- _Exercise aim_
Lines from the line with "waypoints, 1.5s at" to the line with "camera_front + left" in the entries below, and only those, must be output exactly, with both ends included.

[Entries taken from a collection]
* * *

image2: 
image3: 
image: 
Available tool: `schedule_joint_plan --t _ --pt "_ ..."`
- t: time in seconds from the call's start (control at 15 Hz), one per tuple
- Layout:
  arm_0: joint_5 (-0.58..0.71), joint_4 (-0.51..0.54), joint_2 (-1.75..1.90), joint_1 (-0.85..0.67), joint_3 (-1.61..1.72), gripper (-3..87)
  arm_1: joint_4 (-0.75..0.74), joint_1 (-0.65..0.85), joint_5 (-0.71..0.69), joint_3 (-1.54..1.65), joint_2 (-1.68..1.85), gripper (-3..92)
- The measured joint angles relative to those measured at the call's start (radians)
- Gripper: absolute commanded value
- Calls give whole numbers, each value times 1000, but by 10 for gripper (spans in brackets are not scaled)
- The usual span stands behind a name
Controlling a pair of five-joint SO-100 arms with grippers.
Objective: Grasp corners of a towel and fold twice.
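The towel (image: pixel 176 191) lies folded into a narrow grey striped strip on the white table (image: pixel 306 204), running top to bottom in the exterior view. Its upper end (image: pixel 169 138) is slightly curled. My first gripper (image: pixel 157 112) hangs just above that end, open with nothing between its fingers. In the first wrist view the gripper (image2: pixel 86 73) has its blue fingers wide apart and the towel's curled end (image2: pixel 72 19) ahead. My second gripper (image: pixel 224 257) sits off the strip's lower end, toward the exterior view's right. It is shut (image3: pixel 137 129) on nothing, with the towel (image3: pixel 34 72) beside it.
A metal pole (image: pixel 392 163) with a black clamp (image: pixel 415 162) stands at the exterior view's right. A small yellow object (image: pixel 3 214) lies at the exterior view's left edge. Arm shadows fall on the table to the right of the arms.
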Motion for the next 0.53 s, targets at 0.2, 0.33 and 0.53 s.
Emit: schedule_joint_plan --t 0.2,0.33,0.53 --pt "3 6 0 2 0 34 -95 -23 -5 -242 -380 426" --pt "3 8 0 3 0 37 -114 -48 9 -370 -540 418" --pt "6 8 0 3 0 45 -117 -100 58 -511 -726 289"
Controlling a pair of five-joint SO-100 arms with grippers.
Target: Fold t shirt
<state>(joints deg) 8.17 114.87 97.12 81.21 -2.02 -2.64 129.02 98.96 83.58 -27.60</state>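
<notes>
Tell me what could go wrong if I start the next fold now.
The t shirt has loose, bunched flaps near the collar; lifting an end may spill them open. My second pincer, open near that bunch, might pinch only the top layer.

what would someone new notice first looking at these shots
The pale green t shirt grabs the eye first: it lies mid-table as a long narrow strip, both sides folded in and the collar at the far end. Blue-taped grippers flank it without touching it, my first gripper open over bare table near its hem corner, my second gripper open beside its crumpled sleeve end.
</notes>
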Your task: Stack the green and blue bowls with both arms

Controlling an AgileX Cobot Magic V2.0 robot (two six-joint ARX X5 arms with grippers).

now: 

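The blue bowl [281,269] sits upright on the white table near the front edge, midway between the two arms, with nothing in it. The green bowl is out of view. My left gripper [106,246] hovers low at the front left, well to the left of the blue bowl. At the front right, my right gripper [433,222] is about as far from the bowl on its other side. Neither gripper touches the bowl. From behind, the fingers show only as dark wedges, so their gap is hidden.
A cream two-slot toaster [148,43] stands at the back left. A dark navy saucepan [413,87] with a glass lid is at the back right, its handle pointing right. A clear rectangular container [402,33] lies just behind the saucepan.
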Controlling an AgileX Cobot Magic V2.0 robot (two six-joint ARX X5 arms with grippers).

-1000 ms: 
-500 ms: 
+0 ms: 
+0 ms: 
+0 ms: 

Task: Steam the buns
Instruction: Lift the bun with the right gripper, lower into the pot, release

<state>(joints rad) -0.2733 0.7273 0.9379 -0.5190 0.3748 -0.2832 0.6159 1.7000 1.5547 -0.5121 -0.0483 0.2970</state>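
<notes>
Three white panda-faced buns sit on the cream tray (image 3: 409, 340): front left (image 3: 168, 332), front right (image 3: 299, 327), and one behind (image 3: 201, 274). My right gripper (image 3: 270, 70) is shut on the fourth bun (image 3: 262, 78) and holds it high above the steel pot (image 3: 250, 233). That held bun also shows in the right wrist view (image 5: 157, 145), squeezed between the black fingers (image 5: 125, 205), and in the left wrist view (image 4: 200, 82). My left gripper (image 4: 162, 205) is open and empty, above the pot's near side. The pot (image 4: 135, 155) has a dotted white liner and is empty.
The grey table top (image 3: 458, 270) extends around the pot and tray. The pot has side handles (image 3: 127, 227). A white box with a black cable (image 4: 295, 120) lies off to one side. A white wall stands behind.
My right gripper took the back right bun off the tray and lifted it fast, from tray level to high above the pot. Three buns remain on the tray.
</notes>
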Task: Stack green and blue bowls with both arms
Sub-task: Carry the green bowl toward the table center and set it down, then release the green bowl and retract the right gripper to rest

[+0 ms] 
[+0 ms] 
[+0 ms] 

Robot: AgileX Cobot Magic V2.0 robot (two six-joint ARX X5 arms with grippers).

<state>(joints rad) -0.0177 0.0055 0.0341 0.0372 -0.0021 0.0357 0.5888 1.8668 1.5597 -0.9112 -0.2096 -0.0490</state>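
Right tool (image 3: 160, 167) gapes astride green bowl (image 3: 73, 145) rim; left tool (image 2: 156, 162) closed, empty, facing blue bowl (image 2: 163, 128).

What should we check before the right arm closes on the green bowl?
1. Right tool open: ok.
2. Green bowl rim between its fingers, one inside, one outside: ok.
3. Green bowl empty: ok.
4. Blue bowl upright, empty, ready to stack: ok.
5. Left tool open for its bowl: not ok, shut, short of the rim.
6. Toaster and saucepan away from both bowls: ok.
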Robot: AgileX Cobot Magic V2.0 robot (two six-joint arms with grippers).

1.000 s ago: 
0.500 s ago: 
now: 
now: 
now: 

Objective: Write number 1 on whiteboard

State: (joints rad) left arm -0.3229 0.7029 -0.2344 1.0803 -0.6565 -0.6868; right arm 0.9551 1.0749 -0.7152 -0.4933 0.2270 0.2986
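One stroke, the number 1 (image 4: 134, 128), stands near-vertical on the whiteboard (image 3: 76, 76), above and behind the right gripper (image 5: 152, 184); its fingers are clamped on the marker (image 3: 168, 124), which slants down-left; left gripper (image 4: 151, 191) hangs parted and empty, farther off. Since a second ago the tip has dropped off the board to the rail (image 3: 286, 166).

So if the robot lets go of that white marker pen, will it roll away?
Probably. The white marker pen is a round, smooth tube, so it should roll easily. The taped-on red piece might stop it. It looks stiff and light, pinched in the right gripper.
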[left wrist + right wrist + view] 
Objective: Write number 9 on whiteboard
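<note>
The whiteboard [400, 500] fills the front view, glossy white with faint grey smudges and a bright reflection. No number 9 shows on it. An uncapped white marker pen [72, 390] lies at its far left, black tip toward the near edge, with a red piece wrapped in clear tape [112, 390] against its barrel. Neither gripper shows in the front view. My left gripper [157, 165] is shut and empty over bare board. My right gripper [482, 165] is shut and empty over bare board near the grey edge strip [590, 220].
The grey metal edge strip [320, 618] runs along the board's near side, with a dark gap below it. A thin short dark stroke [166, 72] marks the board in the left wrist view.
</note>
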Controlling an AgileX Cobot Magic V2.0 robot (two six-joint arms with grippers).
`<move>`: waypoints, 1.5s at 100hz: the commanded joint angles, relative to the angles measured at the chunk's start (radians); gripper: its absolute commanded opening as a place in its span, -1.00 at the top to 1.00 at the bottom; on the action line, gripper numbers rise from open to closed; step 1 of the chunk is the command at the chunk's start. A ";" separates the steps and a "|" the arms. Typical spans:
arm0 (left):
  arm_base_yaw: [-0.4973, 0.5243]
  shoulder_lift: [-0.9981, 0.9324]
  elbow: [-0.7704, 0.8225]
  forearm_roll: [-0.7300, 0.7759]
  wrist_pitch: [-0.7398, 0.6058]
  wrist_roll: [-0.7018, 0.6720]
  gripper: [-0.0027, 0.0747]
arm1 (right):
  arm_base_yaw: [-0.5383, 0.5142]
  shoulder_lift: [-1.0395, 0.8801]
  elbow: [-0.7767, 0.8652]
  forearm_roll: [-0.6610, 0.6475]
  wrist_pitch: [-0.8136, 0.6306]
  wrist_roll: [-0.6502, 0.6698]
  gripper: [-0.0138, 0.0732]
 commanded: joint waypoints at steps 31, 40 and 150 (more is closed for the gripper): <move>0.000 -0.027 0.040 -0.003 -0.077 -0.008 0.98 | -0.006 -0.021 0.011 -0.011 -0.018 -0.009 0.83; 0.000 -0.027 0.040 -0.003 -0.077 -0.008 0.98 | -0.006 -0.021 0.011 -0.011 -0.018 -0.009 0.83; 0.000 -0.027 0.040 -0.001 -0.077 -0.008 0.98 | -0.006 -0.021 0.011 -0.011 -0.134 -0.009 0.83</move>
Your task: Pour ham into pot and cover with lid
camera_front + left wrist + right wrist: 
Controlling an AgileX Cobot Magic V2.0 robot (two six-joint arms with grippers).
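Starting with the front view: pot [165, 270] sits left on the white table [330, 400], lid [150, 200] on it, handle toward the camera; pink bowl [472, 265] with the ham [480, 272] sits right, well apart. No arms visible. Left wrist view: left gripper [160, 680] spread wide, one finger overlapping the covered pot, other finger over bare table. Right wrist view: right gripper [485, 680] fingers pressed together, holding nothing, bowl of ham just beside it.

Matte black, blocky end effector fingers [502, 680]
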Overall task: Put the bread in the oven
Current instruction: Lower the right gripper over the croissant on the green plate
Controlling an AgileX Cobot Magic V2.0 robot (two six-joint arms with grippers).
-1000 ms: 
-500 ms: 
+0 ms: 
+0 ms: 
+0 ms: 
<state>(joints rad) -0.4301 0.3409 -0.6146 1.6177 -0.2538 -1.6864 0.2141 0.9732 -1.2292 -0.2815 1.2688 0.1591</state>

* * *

- _Answer box_
`<move>`: waypoints, 1.5s at 100hz: the commanded joint angles, relative to the angles measured at the chunk's start (radians); gripper: its absolute commanded opening as a place in its span, -1.00 at the top to 1.00 at the bottom; on the action line, gripper numbers rise from open to closed; step 1 of the chunk is the command at the chunk's start. A ";" separates the steps and a "|" the arms. Typical spans:
arm0 (left):
  arm_base_yaw: [-0.4973, 0.5243]
  shoulder_lift: [-0.9981, 0.9324]
  elbow: [-0.7704, 0.8225]
  forearm_roll: [-0.7300, 0.7759]
  wrist_pitch: [-0.7398, 0.6058]
  wrist_roll: [-0.7018, 0.6720]
  gripper: [-0.0027, 0.0747]
arm1 (right):
  arm_base_yaw: [-0.5383, 0.5142]
  shoulder_lift: [-1.0395, 0.8801]
  elbow: [-0.7767, 0.8652]
  forearm_roll: [-0.6610, 0.6475]
  wrist_pitch: [-0.8136, 0.6306]
  wrist_roll: [-0.6502, 0.6698]
  gripper: [-0.0138, 0.0732]
 commanded: joint waypoints at steps 31, 40 and 150 (more is closed for the gripper): <move>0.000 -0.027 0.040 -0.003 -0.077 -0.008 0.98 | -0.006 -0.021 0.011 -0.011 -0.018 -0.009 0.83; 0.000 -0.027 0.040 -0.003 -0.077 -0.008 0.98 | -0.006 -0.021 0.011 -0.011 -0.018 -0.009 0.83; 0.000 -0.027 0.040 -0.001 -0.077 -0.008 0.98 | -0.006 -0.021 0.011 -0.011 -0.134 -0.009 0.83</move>
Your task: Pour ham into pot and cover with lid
camera_front + left wrist + right wrist: 

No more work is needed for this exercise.